Security Inspections have ‘Involvement’ Benefits

Security inspections (“risk assessments” is a fancier term) can demonstrate the value in developing and maintaining security awareness, George Campbell writes in Security Technology Executive. Here’s how they’re done:

“The Chief Security Officer,” Campbell explains, “selected security team leaders on all shifts, and at a planning session they reviewed the existing data to target-specific concerns. The teams concluded unanimously that the most potentially impactful security gaps were associated with the protection of proprietary information. Teams then conducted a test run on each shift at each location to further refine the focus of the inspection routines. Security did not advise the business leaders that these inspections were to take place. Anticipating that business leaders may claim that the results were invalid because security has special access, the teams agreed to limit discoveries to those that could be made by any individual having authorized or unauthorized access to the spaces. After defining these parameters, Security conducted 25 inspections at each of the four business units.”

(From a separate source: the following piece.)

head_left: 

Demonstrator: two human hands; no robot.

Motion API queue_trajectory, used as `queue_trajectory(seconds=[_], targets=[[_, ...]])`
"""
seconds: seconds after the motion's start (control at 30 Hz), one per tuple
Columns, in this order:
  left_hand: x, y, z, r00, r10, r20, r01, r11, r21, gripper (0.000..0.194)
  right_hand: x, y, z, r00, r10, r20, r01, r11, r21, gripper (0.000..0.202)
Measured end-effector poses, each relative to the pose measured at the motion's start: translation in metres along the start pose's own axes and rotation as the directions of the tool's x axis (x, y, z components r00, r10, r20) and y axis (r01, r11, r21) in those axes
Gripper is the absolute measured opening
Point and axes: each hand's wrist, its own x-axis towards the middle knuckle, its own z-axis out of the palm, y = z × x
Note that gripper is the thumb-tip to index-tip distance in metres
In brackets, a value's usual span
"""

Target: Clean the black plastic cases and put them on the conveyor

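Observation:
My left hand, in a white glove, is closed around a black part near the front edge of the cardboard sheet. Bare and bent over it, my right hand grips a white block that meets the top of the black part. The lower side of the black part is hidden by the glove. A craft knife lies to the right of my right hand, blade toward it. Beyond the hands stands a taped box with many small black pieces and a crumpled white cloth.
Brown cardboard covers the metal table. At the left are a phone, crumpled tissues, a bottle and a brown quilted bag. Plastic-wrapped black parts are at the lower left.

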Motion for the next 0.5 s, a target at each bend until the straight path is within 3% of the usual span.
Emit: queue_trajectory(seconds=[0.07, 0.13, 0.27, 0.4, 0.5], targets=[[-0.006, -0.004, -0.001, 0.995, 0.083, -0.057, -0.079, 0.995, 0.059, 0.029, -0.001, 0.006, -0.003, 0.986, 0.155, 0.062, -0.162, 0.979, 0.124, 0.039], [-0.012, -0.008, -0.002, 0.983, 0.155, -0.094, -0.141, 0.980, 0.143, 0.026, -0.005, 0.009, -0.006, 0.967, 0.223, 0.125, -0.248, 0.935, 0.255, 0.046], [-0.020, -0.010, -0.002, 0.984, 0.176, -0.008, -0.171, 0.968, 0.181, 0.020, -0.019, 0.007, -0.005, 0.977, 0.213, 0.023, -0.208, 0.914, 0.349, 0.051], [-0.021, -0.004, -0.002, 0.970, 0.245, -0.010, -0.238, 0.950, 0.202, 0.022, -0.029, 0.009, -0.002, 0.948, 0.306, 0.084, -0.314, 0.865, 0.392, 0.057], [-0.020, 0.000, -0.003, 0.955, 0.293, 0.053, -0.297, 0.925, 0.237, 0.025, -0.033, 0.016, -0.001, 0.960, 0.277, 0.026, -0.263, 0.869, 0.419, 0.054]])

Findings included unsecured confidential documents, absence of physical security controls, unsecured laptops and computer access credentials, poor physical access credentials and the ability to obtain confidential data from key business partners.

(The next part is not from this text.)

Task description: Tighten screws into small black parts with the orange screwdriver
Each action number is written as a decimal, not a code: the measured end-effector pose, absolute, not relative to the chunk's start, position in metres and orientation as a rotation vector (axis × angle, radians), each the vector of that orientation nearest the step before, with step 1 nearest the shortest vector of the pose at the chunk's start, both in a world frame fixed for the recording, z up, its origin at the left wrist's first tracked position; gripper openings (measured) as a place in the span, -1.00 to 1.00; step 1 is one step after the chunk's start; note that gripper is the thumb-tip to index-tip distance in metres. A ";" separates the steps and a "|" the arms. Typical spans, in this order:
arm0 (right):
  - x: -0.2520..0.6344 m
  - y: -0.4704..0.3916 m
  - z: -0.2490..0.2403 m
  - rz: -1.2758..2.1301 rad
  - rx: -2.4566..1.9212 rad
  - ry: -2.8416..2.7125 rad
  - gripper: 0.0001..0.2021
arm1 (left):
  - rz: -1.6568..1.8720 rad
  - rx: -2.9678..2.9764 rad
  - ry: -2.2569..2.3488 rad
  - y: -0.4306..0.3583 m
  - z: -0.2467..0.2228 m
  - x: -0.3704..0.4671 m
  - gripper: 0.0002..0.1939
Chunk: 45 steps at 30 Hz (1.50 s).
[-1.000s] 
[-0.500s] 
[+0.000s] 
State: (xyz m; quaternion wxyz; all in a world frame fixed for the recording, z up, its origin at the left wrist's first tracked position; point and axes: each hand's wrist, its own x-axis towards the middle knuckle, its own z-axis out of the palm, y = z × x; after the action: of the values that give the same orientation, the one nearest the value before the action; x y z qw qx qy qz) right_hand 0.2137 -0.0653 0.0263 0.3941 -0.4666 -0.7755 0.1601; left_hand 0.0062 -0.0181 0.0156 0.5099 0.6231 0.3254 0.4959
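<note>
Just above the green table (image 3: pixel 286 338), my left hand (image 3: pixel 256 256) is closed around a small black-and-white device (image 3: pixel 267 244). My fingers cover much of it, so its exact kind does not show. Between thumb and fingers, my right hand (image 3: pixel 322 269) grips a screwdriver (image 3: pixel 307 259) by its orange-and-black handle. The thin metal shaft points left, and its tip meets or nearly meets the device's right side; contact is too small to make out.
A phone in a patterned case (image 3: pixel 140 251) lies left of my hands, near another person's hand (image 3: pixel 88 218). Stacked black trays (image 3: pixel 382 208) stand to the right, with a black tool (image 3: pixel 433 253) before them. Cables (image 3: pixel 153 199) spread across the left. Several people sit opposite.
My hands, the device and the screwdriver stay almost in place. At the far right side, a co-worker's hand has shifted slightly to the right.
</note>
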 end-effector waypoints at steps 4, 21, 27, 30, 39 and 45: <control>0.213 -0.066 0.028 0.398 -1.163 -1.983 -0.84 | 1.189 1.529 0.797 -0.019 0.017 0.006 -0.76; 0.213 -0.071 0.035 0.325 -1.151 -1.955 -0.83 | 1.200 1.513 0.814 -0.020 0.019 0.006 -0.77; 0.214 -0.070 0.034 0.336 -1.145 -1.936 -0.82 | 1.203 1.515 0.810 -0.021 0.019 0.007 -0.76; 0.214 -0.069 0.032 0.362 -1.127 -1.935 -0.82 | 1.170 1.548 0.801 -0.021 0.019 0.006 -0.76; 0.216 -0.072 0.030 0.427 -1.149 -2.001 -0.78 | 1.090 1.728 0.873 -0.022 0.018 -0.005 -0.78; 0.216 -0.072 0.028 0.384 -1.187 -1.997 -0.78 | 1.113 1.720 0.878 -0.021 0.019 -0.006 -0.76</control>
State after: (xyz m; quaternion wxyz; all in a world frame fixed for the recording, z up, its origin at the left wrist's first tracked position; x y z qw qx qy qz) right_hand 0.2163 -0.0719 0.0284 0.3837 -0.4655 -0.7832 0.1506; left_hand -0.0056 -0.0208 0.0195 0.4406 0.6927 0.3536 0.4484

As an unexpected benefit from the exercises, Campbell adds, “The security officers who were assigned the inspection and follow-up tasks collectively expressed a desire to continue the practice in all facilities on a larger scale of potential risks, and they noted that these activities made them feel like this was truly meaningful work and they were delivering tangible value to the company’s risk management program.”

In short, give security officers meaningful things to do and everybody gains.